Ketika datang ke tuba, mereka semua dimiliki oleh White, yang menyebut dirinya “Tuba Charlie.”

Dia mulai memainkan tuba pada tahun 1959, dan instrumennya pertama kali ditampilkan di restoran ketika dia mulai meninggalkannya untuk mengunjungi musisi untuk bermain. Dia mengumpulkan sisanya selama bertahun-tahun dari teman-teman di industri musik, pelanggan restoran dan anggota komunitas. Beberapa bahkan berhenti hanya untuk mengantarnya.

“Saya membelinya di sana-sini,” kata White. “Saya mendapat beberapa dari sekolah – beberapa tanduk tua yang dibuang.”

Hingga saat ini, White memiliki antara 70 hingga 80 tuba, mulai dari tuba Helicon datar ganda E Austria 1915 dengan diameter lonceng 28 inci bernama “The Majestic Monster” hingga seluruh sudut yang dikhususkan untuk sousaphone. Dinding Traveller’s Club saat ini dihiasi dengan 60 tuba.

“Kami kehabisan ruang dinding,” kata White.

White dan Byrom memutuskan untuk membuka restoran internasional bukan hanya karena kecintaan mereka pada masakan etnik, tetapi juga keinginan untuk membagikannya kepada masyarakat.

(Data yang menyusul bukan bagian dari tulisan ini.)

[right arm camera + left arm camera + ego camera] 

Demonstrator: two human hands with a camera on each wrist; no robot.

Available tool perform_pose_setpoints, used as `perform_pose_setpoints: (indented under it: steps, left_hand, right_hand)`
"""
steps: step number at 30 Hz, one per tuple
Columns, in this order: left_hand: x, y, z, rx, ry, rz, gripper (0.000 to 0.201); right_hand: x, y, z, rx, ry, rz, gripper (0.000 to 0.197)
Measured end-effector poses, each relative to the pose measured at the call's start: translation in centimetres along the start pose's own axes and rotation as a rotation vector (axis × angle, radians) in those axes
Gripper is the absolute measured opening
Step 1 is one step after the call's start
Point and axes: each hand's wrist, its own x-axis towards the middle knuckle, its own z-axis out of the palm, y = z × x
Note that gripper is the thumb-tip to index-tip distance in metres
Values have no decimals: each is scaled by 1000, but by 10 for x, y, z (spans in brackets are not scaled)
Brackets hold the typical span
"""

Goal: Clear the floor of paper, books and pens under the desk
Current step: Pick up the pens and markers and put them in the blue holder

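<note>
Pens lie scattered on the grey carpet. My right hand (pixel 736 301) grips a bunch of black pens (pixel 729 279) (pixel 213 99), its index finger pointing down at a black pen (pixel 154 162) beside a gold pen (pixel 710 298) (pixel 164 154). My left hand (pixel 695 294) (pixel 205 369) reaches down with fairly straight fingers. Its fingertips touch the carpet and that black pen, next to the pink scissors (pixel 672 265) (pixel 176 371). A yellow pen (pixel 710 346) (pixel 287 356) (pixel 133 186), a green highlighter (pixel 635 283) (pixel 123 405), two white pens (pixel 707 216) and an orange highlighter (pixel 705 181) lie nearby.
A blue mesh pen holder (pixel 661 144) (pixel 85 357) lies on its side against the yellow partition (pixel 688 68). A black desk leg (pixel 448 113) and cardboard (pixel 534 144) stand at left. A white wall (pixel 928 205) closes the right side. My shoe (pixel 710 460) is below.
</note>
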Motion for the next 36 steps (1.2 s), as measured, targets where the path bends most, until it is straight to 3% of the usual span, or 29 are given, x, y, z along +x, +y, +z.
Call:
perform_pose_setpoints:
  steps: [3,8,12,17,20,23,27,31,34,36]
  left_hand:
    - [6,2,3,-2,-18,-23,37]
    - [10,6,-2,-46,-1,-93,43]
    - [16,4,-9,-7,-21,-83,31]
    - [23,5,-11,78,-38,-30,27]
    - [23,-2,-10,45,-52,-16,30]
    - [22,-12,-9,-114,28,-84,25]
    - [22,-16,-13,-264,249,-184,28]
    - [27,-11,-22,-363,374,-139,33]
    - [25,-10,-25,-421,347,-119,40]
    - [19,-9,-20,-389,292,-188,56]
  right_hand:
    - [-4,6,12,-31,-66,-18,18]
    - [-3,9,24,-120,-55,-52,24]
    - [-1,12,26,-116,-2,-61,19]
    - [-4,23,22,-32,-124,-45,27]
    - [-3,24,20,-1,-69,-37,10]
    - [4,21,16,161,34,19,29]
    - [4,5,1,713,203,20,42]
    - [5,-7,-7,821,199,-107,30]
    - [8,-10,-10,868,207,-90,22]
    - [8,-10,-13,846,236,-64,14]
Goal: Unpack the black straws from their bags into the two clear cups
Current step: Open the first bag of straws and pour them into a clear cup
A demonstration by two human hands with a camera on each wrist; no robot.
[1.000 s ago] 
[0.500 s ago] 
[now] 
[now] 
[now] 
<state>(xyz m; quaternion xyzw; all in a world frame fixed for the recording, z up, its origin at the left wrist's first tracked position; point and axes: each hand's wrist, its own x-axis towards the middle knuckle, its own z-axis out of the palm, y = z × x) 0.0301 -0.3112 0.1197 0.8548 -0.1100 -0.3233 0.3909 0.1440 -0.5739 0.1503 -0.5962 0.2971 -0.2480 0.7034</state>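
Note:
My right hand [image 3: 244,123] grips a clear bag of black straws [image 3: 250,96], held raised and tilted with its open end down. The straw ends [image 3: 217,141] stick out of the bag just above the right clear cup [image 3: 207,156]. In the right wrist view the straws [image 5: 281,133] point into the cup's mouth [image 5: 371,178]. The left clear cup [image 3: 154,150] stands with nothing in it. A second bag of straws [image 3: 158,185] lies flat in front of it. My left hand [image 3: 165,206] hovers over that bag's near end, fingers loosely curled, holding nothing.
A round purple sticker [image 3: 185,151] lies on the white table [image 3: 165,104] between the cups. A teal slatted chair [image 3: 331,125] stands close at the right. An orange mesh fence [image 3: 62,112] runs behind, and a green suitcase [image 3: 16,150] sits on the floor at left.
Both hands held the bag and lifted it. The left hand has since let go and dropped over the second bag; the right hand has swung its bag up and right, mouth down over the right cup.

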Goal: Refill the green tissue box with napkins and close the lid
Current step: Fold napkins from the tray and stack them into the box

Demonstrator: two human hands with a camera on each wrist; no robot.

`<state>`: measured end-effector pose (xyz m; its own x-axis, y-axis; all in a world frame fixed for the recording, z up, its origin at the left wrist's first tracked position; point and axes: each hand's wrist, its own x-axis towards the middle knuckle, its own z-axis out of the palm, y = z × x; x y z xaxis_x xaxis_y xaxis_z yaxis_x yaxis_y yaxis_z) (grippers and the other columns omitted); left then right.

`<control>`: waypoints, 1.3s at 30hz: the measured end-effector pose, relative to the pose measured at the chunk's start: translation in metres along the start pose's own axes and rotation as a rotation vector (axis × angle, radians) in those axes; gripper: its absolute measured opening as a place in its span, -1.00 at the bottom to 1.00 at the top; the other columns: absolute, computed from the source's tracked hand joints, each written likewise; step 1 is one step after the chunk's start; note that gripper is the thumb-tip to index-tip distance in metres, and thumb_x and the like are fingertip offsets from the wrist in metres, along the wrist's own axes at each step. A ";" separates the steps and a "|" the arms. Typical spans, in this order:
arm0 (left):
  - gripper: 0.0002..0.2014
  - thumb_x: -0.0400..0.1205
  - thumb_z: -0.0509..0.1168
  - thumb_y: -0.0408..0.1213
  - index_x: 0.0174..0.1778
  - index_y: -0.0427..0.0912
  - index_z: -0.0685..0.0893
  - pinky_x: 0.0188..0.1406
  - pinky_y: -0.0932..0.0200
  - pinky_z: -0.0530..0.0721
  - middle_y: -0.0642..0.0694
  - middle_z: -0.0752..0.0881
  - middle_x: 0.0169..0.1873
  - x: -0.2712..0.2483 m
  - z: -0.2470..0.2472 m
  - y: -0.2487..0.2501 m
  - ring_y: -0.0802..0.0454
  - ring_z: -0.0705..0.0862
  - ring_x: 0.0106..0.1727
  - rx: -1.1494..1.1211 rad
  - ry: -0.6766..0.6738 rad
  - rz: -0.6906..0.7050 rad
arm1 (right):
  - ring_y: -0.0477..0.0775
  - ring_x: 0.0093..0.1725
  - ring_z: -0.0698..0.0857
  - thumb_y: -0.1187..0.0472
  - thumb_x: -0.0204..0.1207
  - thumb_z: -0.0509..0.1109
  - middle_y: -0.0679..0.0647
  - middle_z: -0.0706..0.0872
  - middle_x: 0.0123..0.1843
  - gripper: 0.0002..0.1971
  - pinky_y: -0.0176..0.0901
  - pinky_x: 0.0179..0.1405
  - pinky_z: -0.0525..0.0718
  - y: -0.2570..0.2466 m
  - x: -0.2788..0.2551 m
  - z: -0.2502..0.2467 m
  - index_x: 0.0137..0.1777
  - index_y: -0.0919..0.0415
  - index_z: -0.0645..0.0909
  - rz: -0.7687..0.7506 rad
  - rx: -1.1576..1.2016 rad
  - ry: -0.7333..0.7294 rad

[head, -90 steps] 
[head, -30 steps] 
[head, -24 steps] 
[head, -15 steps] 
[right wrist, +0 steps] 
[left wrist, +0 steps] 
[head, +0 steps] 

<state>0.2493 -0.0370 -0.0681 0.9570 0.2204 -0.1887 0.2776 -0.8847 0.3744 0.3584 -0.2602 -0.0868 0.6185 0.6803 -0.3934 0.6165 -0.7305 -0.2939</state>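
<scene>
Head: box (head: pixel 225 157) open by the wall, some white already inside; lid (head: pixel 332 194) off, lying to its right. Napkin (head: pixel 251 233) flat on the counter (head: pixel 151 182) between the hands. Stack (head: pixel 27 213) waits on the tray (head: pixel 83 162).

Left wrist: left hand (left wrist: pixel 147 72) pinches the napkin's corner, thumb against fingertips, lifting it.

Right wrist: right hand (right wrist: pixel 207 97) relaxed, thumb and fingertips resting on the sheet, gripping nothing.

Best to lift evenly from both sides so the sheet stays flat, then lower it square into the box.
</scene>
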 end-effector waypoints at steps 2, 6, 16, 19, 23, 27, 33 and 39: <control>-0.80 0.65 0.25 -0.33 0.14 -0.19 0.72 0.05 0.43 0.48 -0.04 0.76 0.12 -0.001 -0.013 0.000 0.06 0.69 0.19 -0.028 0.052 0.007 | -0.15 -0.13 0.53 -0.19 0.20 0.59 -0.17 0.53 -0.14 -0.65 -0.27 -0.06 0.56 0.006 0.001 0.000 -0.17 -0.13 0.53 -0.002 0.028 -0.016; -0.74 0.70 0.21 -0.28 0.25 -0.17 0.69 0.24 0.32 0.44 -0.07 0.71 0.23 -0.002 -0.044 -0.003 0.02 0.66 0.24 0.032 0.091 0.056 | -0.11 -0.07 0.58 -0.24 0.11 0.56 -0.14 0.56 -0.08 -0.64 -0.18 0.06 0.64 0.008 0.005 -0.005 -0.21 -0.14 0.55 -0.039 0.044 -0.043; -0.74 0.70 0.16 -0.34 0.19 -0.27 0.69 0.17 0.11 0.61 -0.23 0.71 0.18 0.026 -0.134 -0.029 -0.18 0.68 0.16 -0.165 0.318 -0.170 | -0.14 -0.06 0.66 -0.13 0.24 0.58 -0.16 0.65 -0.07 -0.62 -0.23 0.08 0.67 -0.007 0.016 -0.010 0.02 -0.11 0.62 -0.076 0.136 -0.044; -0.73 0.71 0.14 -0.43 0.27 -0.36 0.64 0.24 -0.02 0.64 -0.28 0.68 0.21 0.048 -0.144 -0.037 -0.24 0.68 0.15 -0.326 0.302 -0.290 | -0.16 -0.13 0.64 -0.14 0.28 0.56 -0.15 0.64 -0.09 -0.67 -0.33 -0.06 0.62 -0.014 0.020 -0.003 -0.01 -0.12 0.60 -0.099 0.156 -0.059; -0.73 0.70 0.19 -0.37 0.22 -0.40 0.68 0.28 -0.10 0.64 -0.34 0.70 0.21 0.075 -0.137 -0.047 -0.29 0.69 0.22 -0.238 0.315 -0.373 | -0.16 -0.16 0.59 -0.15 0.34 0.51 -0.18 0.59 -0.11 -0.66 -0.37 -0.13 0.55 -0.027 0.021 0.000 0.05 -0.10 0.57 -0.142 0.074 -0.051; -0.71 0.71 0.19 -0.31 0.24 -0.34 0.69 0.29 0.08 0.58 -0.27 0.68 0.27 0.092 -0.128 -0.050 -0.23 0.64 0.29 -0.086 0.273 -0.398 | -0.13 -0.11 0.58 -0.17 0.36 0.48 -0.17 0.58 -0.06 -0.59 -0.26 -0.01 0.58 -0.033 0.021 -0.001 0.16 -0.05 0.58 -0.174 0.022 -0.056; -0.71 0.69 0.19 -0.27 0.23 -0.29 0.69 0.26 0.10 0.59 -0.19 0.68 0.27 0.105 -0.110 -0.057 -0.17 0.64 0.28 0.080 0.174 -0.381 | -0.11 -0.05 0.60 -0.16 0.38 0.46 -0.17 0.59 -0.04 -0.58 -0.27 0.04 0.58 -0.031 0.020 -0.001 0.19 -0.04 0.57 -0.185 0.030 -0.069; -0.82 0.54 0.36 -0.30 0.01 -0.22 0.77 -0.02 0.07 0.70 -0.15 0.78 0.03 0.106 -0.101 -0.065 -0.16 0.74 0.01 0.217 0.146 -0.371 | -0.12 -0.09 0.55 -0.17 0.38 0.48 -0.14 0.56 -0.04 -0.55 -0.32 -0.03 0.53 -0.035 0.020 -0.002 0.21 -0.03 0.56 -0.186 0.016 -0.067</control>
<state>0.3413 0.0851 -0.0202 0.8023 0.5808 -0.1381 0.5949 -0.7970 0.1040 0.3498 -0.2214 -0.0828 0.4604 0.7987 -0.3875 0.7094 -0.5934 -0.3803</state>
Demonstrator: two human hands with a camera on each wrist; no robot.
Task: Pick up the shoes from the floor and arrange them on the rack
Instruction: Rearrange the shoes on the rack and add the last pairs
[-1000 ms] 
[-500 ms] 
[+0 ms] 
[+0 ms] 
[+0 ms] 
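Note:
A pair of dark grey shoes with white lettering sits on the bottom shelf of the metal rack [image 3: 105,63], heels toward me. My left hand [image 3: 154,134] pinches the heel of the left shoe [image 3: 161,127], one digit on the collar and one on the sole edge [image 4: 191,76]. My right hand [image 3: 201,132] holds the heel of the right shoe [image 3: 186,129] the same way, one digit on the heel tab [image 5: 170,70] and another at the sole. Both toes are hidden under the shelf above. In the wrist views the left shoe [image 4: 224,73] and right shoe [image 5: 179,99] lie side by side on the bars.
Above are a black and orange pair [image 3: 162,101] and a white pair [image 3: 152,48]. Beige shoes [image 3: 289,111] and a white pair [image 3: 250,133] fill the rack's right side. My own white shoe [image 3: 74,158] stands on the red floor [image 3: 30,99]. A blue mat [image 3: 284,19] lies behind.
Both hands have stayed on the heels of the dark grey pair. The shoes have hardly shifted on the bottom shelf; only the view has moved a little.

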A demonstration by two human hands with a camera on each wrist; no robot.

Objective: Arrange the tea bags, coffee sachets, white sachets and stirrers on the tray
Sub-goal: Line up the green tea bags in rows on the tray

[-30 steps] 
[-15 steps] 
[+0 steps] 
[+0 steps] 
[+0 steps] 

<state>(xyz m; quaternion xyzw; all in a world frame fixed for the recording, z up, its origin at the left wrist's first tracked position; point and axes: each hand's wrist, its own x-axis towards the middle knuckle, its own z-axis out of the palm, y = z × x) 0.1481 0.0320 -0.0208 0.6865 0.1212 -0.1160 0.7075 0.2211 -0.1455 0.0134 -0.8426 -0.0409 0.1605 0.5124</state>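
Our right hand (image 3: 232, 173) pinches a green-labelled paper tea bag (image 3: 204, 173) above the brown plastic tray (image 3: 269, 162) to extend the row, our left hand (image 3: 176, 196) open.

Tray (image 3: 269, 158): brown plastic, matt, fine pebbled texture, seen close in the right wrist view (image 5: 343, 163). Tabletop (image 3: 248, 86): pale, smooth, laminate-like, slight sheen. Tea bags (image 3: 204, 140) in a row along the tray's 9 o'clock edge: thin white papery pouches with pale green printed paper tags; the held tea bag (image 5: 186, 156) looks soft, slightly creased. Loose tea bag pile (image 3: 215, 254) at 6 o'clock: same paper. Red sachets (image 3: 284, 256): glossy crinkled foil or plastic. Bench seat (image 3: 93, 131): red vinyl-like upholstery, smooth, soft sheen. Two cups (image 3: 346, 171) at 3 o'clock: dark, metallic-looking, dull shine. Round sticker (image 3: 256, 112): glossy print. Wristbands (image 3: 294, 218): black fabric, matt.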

White mengatakan ketika Traveller’s Club dibuka, tidak banyak restoran yang menyajikan hidangan internasional. Dia dan Byrom merasa itu adalah sesuatu yang komunitas perlu alami.

“Kebutuhan itu masih ada,” kata White.

Suasana dan makanan yang membuat orang datang kembali, kata White, membuat restoran menjadi tradisi keluarga.

“Kami memiliki orang-orang yang membawa anak-anak mereka pada usia dua minggu, dan 15 tahun kemudian mereka bekerja di sini sebagai pelayan,” katanya.

Thomas mengatakan itu juga adalah suasana ramah yang membuat pengunjung tetap datang kembali dan mengundang orang baru untuk mampir dan mencoba makanan.

“Ini adalah suasana ‘mom and pop’, dan semuanya dibuat dari awal – sangat sedikit yang kami beli adalah premade,” katanya.

Lokasinya juga ideal – Thomas mengatakan restoran itu menarik banyak mahasiswa internasional dari MSU, yang, pada gilirannya, membawa cita rasa baru mereka ke restoran.

“Satu hal yang telah membantu kami selama bertahun-tahun adalah bahwa universitas ada di sana,” katanya.